Copy out all lines of the material below in which "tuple" occurs.

• • •

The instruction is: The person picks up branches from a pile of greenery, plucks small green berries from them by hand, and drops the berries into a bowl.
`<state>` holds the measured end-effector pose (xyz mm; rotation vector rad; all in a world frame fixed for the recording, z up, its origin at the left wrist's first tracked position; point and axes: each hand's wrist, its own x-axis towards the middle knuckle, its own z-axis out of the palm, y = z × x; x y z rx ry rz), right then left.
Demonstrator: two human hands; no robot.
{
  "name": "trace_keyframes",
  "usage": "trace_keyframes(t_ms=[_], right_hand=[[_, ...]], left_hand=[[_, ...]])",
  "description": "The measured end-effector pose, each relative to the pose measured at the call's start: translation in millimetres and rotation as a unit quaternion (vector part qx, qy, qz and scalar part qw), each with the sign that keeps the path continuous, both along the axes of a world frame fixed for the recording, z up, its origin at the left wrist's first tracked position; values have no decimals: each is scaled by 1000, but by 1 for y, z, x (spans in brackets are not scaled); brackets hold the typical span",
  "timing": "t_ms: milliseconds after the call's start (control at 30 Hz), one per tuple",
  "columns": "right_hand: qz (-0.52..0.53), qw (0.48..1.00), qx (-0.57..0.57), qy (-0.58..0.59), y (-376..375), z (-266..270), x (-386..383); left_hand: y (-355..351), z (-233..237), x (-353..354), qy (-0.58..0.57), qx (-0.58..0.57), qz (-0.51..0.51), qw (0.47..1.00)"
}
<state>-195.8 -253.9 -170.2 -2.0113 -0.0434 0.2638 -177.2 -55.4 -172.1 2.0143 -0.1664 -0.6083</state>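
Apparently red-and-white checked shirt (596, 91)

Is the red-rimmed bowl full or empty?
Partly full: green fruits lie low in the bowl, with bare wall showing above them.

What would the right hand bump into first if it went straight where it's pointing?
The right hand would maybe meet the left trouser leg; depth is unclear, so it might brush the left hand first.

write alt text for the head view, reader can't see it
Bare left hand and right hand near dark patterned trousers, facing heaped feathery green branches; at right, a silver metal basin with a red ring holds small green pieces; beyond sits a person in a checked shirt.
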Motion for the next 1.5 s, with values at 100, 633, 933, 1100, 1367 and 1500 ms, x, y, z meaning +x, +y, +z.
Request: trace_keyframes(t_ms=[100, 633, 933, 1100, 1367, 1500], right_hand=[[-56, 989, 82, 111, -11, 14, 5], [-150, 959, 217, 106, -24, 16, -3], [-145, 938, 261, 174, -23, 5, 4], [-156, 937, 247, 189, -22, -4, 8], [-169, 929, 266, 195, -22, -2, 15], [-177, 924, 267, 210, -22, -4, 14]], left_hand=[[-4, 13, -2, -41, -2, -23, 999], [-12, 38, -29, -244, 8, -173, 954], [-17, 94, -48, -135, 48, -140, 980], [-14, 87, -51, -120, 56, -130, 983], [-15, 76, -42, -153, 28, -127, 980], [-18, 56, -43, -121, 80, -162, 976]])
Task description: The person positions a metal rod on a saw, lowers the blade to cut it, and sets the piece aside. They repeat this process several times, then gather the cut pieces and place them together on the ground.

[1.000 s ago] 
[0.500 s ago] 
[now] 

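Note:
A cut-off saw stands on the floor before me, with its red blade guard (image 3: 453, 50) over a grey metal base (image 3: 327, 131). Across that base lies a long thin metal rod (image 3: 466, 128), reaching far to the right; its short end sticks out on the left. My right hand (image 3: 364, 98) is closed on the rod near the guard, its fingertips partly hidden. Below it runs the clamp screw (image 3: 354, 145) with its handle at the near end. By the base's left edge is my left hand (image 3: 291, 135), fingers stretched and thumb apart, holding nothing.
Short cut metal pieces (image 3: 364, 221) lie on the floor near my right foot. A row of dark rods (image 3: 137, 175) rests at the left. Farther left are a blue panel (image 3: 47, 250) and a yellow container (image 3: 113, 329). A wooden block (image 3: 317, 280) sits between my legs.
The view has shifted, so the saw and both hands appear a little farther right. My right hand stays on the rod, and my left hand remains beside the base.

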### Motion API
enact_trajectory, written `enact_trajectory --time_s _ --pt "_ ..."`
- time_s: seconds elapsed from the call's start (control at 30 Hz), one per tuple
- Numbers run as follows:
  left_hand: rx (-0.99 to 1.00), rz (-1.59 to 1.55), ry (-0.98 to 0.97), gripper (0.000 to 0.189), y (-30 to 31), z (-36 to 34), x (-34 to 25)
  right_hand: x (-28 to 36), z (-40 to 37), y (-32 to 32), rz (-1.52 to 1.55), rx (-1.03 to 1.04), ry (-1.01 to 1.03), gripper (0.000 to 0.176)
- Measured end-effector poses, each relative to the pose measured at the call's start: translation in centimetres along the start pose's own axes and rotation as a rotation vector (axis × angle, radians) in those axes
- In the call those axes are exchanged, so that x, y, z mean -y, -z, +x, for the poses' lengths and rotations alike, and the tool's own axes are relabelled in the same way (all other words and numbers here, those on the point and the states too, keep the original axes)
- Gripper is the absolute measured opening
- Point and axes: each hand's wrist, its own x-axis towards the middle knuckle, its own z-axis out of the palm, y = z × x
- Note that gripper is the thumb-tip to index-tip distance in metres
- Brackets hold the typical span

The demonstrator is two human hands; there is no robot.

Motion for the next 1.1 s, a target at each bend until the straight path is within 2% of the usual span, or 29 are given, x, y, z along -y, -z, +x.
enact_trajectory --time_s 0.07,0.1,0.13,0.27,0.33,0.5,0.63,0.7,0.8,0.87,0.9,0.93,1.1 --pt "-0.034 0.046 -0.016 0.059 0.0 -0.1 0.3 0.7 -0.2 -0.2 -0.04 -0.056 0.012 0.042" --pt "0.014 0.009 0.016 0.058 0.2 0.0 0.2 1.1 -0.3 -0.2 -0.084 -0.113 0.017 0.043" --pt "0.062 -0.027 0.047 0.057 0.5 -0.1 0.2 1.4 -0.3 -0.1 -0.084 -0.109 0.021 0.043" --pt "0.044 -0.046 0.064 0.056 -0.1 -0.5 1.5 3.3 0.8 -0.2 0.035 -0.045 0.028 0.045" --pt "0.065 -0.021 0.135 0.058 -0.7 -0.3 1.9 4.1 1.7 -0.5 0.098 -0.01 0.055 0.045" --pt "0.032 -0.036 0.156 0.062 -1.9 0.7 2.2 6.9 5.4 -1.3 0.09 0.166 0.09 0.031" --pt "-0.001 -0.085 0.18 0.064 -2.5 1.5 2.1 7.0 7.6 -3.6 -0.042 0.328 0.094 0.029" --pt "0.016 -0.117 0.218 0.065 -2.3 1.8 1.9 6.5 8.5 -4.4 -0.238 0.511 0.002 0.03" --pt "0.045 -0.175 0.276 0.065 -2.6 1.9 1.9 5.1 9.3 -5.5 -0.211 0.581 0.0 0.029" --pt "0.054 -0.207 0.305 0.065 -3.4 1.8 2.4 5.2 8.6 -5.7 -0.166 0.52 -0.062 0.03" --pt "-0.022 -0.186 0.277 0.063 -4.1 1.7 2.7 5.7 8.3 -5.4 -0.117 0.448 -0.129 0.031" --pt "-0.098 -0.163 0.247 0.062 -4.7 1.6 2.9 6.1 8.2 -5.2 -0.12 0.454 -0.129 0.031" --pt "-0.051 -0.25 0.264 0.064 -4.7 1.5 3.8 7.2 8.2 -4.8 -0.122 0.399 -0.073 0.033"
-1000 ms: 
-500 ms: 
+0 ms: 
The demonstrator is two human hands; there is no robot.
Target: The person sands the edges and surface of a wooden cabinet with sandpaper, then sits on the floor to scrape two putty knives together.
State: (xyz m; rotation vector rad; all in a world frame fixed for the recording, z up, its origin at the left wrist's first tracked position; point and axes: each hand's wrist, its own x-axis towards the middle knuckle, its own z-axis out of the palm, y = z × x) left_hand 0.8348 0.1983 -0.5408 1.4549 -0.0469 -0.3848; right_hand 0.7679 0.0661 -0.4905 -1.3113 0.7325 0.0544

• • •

▸ **Completed exercise**
  "timing": "t_ms: milliseconds after the call's start (control at 30 Hz), one per tuple",
- time_s: seconds elapsed from the call's start (control at 30 Hz), one per tuple

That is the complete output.